> **DESCRIPTION OF THE TASK**: Lines in the listing under this task are to be copied exactly.

##############################

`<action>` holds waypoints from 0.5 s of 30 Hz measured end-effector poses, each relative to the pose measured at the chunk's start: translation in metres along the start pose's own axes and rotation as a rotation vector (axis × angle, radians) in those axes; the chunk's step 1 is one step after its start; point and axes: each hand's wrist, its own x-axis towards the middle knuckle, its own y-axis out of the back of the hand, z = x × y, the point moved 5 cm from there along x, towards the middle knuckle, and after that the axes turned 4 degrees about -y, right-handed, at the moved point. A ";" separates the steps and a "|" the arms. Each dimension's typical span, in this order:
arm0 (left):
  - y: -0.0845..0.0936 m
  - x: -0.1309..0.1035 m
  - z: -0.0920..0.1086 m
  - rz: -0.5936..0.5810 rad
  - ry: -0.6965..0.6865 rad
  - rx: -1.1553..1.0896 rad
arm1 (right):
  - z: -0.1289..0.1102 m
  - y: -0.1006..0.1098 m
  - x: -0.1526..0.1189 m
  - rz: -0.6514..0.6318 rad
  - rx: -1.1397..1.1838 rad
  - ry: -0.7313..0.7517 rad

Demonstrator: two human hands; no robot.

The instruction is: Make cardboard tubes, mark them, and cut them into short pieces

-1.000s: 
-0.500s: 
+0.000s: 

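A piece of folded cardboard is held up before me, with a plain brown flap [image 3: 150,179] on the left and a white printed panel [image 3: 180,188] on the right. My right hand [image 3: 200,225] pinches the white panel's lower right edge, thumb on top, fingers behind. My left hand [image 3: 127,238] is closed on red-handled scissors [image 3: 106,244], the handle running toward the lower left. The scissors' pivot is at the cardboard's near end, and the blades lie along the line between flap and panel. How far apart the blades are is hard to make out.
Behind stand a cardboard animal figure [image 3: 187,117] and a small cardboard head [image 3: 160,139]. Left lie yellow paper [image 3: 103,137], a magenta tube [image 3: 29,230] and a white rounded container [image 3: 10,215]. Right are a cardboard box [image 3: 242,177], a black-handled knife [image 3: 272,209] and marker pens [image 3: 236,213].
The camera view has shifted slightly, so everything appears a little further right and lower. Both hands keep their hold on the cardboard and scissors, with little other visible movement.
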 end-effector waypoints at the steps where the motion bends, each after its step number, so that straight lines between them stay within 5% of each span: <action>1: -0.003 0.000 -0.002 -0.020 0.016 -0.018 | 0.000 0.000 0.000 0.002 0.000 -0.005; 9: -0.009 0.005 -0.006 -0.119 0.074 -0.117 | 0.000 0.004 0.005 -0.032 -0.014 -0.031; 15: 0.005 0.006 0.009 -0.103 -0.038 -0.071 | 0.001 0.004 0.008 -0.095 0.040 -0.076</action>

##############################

> **RESULT OF THIS TASK**:
`<action>` holds waypoints from 0.5 s of 30 Hz measured end-effector poses, each relative to the pose measured at the chunk's start: translation in metres along the start pose's own axes and rotation as a rotation vector (axis × angle, radians) in those axes; the chunk's step 1 is one step after its start; point and axes: each hand's wrist, its own x-axis towards the middle knuckle, its own y-axis out of the back of the hand, z = x × y, the point moved 5 cm from there along x, towards the middle knuckle, and after that the axes turned 4 degrees about -y, right-handed, at the moved point. A ";" separates the steps and a "|" the arms. Each dimension's typical span, in this order:
arm0 (left):
  - y: -0.0845..0.0936 m
  - x: -0.1309..0.1035 m
  - z: -0.0920..0.1086 m
  - rz: -0.5936..0.5810 rad
  - ry: -0.6965..0.6865 rad
  - rx: -1.1553..1.0896 rad
arm1 (right):
  - z: -0.1289..0.1102 m
  - y: -0.1006..0.1098 m
  - x: -0.1526..0.1189 m
  - rz: -0.6514..0.6318 rad
  - rx: -1.1397..1.1838 rad
  - ry: -0.7313..0.7517 rad

Demonstrator: two human hands; no robot.

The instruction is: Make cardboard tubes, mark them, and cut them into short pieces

-1.000s: 
-0.500s: 
+0.000s: 

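A piece of folded cardboard is held up before me, with a plain brown flap [image 3: 150,179] on the left and a white printed panel [image 3: 180,188] on the right. My right hand [image 3: 200,225] pinches the white panel's lower right edge, thumb on top, fingers behind. My left hand [image 3: 127,238] is closed on red-handled scissors [image 3: 106,244], the handle running toward the lower left. The scissors' pivot is at the cardboard's near end, and the blades lie along the line between flap and panel. How far apart the blades are is hard to make out.
Behind stand a cardboard animal figure [image 3: 187,117] and a small cardboard head [image 3: 160,139]. Left lie yellow paper [image 3: 103,137], a magenta tube [image 3: 29,230] and a white rounded container [image 3: 10,215]. Right are a cardboard box [image 3: 242,177], a black-handled knife [image 3: 272,209] and marker pens [image 3: 236,213].
The camera view has shifted slightly, so everything appears a little further right and lower. Both hands keep their hold on the cardboard and scissors, with little other visible movement.
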 end-effector waypoints at the steps where the motion bends, each after its step number, so that straight lines between them stay within 5% of each span: <action>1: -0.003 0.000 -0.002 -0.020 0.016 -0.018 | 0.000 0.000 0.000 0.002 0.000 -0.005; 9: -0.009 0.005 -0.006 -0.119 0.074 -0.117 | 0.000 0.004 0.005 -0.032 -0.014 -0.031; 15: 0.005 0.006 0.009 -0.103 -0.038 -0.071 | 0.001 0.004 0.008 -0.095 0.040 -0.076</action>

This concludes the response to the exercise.